Laparoscopic Iguinal Hernia Repair

Laparoscopic Iguinal Hernia Repair

  • Hernia repair is one of the most common operations in general surgery.
  • Indirect hernias protrude with the spermatic cord as it leaves the pelvis, and have a long peritoneal sac.
  • Direct hernias burst directly through the wall, medial to the epigastric vessels.
  • Anatomy of the groin:

Left posterior aspect

Right posterior aspect

Posterior aspect of the right inguinal region

Posterior aspect of the left inguinal region

  • One of the most important advantages of the laparoscopic inguinal hernia repair is placing a large piece of mesh behind the defect covering the myopectineal orifice. As a result recurrence after the laparoscopic repair is lower than open conventional repair.
  • Natural pressure of the intraabdominal wall keeps the mesh in place
  • Two most common laparoscopic techniques for inguinal hernia repair are totally extraperitoneal (TEP) repair and transabdominal preperitoneal (TAPP) repair.
  • TEP procedure:
  • Special balloon trocar is inserted above the peritoneal cavity and extraperitoneal insuflation is performed. Dissection of the extraperitoneal space and hernia sack is completed.
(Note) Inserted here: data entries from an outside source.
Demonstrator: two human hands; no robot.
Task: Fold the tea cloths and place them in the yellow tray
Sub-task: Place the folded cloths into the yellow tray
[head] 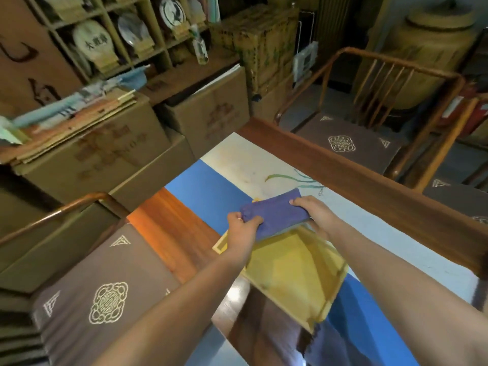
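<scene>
A folded purple-blue tea cloth (276, 211) hangs over the far end of the yellow tray (295, 270), held at both short ends. My left hand (241, 227) grips its left end with curled fingers. My right hand (310, 207) pinches its right end, thumb on top. The tray lies on the table, its inside bare where visible; its far corner is hidden behind the cloth.
The wooden table (343, 165) carries a white and blue runner (211, 191) under the tray. Chairs with brown cushions stand at left (100, 281) and far right (348, 146). Cardboard boxes (105, 143) and shelves stand behind.
</scene>
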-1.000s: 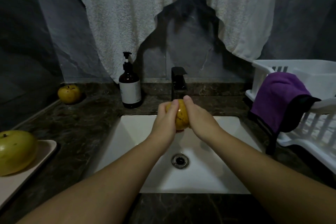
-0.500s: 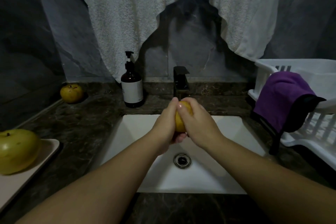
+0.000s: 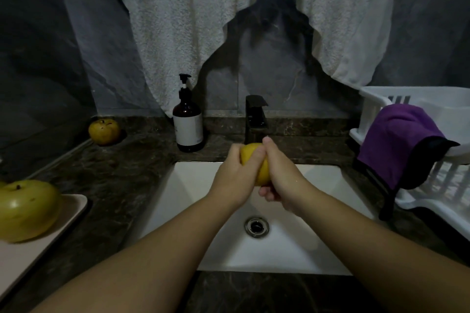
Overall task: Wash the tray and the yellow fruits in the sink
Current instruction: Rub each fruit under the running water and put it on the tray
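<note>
Centrally, left hand (image 3: 235,180) & right hand (image 3: 281,180) clamp together round wet yellow fruit (image 3: 254,160) over sink (image 3: 328,251), below faucet (image 3: 255,119); risk: slippery skin squirts free, bruising in basin.

Sink (image 3: 193,193): smooth glossy white. Surface (image 3: 122,175): dark veined stone, polished. Towel (image 3: 203,20): rough terry cloth. Rack (image 3: 432,201): white plastic.
</note>
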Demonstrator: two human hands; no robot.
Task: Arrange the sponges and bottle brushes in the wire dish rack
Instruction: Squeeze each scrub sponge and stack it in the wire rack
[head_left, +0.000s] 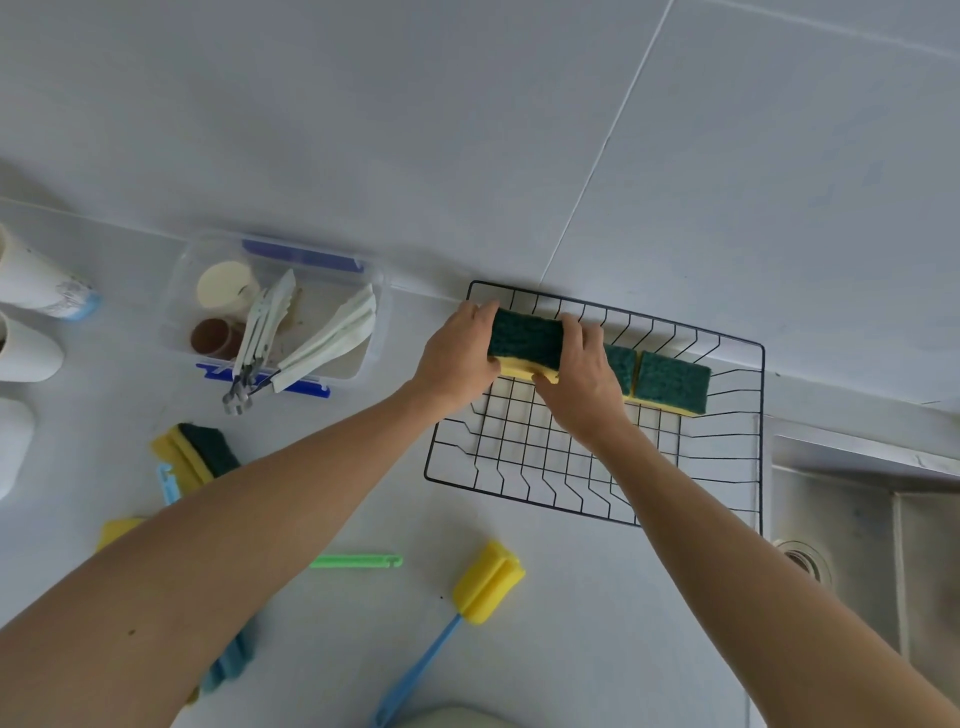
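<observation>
A black wire dish rack (519, 447) sits on the grey counter by the back wall. My left hand (457, 353) and my right hand (582, 374) both grip a green-and-yellow sponge (524, 340) at the rack's far left. Two more such sponges stand on edge along the rack's back, one (621, 366) partly behind my right hand and one (672, 382) further right. On the counter lie a sponge (200, 454) at left, a yellow-headed bottle brush with a blue handle (485, 584), a green brush handle (358, 561), and a blue brush (234, 662) under my left arm.
A clear plastic box (270, 306) with cups and white utensils stands left of the rack. White cups (31, 280) stand at the far left. A steel sink (857, 519) with a drain lies at the right. Another yellow sponge (117, 530) peeks out by my left forearm.
</observation>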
After that placement of the prolene mesh to the posterior wall of the hernia defect covering all potential hernia sites in the inguinal region is performed. Then the mesh is fixated using special tacker to the Cooper ligament. Desuflation of extraperitoneal cavity is completed at the end of the procedure. Perforation of the peritoneum should be avoided during the dissection.
  • TAPP procedure:
  • Trocars are inserted into the peritoneal cavity and peritoneal dissection is performed. Dissection of the hernia sack and placement of the prolene mesh to the posterior wall of the hernia defect covering all potential hernia sites in the inguinal region are performed. Then the mesh is fixated using special tacker to the Cooper ligament and the peritoneum is closed with running suture above the mesh.

Balloon trocar.

  • The main complications of treatment are vascular injury or visceral injury to intra-abdominal organs, scrotal or trocar-site haematoma, seroma, superficial and/or deep infections, port-site hernia and recurrence. In our series there was no complication.